- **Your instructions**
The full listing is needed, transcribed word for word.

-- -- --

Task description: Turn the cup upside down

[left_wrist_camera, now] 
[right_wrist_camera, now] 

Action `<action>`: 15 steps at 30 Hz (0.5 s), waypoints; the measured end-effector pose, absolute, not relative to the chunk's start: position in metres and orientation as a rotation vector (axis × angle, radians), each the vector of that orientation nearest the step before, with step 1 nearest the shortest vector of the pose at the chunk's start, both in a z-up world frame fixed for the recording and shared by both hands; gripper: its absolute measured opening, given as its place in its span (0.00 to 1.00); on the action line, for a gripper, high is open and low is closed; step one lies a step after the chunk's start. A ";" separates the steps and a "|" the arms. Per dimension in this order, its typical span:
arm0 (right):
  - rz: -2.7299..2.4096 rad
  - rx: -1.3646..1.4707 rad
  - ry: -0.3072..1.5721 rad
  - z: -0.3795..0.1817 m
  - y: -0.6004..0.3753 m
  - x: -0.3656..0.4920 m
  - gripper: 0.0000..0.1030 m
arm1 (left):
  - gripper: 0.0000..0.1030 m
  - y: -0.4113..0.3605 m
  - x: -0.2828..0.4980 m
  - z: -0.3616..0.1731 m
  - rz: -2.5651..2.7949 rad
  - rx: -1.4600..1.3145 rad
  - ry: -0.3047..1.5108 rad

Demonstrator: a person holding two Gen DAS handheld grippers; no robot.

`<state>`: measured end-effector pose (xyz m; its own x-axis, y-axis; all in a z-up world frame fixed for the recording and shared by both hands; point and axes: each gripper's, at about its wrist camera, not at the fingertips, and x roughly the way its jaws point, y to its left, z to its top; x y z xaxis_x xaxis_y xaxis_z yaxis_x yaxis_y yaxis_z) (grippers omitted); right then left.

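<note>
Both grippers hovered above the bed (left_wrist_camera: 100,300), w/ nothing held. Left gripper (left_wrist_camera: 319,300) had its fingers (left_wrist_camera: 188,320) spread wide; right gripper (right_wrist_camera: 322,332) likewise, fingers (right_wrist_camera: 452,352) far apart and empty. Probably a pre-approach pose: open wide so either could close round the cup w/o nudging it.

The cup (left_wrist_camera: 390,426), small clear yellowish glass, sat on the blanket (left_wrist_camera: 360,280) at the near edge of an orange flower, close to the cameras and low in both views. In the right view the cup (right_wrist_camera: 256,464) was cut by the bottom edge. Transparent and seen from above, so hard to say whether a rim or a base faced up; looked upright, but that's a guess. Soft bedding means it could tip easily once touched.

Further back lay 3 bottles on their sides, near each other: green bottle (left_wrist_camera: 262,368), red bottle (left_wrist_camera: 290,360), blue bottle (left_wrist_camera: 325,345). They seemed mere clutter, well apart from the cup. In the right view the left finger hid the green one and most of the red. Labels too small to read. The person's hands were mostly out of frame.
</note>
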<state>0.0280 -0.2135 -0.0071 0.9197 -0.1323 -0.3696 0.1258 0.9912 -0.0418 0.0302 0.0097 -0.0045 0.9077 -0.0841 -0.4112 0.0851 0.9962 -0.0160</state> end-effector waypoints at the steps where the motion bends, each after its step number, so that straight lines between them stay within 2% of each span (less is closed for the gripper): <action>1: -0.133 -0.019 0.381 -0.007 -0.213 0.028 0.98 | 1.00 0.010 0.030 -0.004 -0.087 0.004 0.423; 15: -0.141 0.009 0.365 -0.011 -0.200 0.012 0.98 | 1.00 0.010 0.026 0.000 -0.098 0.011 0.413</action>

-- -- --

- **Result of this exercise**
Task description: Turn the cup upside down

[left_wrist_camera, now] 
[right_wrist_camera, now] 

Action `<action>`: 15 steps at 30 Hz (0.5 s), waypoints; the measured end-effector pose, absolute, not relative to the chunk's start: position in metres and orientation as a rotation vector (axis × angle, radians), each the vector of that orientation nearest the step before, with step 1 nearest the shortest vector of the pose at the chunk's start, both in a z-up world frame fixed for the recording and shared by both hands; gripper: its absolute measured opening, given as its place in its span (0.00 to 1.00); on the action line, for a gripper, high is open and low is closed; step one lies a step after the chunk's start. A ";" separates the steps and a "|" the arms. Per dimension in this order, its typical span:
arm0 (right):
  - rz: -2.7299..2.4096 rad
  - rx: -1.3646..1.4707 rad
  - ry: -0.3072..1.5721 rad
  - z: -0.3795..0.1817 m
  - y: -0.6004..0.3753 m
  - x: -0.3656..0.4920 m
  - gripper: 0.0000..0.1030 m
arm1 (left):
  - gripper: 0.0000..0.1030 m
  - y: -0.4113..0.3605 m
  - x: -0.2828..0.4980 m
  - z: -0.3616..0.1731 m
  - rz: -2.5651..2.7949 rad
  - rx: -1.4600..1.3145 rad
  - ry: -0.3047..1.5108 rad

Demonstrator: a person holding two Gen DAS handheld grippers; no robot.

`<state>`: measured end-effector pose (xyz m; its own x-axis, y-axis; all in a z-up world frame fixed for the recording and shared by both hands; point and axes: each gripper's, at about its wrist camera, not at the fingertips, and x roughly the way its jaws point, y to its left, z to its top; x y z xaxis_x xaxis_y xaxis_z yaxis_x yaxis_y yaxis_z) (grippers omitted); right then left.

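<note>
Both grippers hovered above the bed (left_wrist_camera: 100,300), w/ nothing held. Left gripper (left_wrist_camera: 319,300) had its fingers (left_wrist_camera: 188,320) spread wide; right gripper (right_wrist_camera: 322,332) likewise, fingers (right_wrist_camera: 452,352) far apart and empty. Probably a pre-approach pose: open wide so either could close round the cup w/o nudging it.

The cup (left_wrist_camera: 390,426), small clear yellowish glass, sat on the blanket (left_wrist_camera: 360,280) at the near edge of an orange flower, close to the cameras and low in both views. In the right view the cup (right_wrist_camera: 256,464) was cut by the bottom edge. Transparent and seen from above, so hard to say whether a rim or a base faced up; looked upright, but that's a guess. Soft bedding means it could tip easily once touched.

Further back lay 3 bottles on their sides, near each other: green bottle (left_wrist_camera: 262,368), red bottle (left_wrist_camera: 290,360), blue bottle (left_wrist_camera: 325,345). They seemed mere clutter, well apart from the cup. In the right view the left finger hid the green one and most of the red. Labels too small to read. The person's hands were mostly out of frame.
</note>
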<state>0.0280 -0.2135 -0.0071 0.9197 -0.1323 -0.3696 0.1258 0.9912 -0.0418 0.0302 0.0097 -0.0045 0.9077 -0.0841 -0.4112 0.0851 0.9962 -0.0160</state> end-effector waypoints at the steps where the motion bends, each after its step number, so that straight lines between them stay within 2% of each span (less is closed for the gripper): <action>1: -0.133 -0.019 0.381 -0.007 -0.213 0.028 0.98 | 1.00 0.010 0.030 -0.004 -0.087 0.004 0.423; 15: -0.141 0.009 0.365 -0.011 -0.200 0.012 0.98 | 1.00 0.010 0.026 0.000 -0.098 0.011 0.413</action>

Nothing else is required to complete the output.